[INSTRUCTIONS FOR THE TASK] Print the data exactly as it is given, please.

[DATA PROVIDED]

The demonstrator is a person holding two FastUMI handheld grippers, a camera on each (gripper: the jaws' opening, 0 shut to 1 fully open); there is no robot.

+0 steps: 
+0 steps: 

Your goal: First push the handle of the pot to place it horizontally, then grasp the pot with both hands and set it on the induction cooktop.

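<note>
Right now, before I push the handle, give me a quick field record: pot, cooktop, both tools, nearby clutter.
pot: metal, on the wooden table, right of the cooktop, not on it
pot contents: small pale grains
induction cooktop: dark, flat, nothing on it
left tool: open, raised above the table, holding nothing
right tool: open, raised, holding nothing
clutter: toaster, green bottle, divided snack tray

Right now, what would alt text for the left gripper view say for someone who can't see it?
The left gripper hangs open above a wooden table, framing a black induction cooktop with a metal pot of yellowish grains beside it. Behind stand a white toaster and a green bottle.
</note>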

[EXERCISE RESULT]
The demonstrator is a person holding two FastUMI handheld grippers, a camera on each (gripper: the jaws' opening, 0 shut to 1 fully open); there is no robot.

+0 steps: 
+0 steps: 

Your goal: First push the handle of the pot to place it horizontally, then grasp the pot with both hands and set it on the induction cooktop.

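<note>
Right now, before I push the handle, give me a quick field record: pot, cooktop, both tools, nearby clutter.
pot: metal, on the wooden table, right of the cooktop, not on it
pot contents: small pale grains
induction cooktop: dark, flat, nothing on it
left tool: open, raised above the table, holding nothing
right tool: open, raised, holding nothing
clutter: toaster, green bottle, divided snack tray

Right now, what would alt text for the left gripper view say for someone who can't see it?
The left gripper hangs open above a wooden table, framing a black induction cooktop with a metal pot of yellowish grains beside it. Behind stand a white toaster and a green bottle.
</note>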

Nothing else goes in the answer.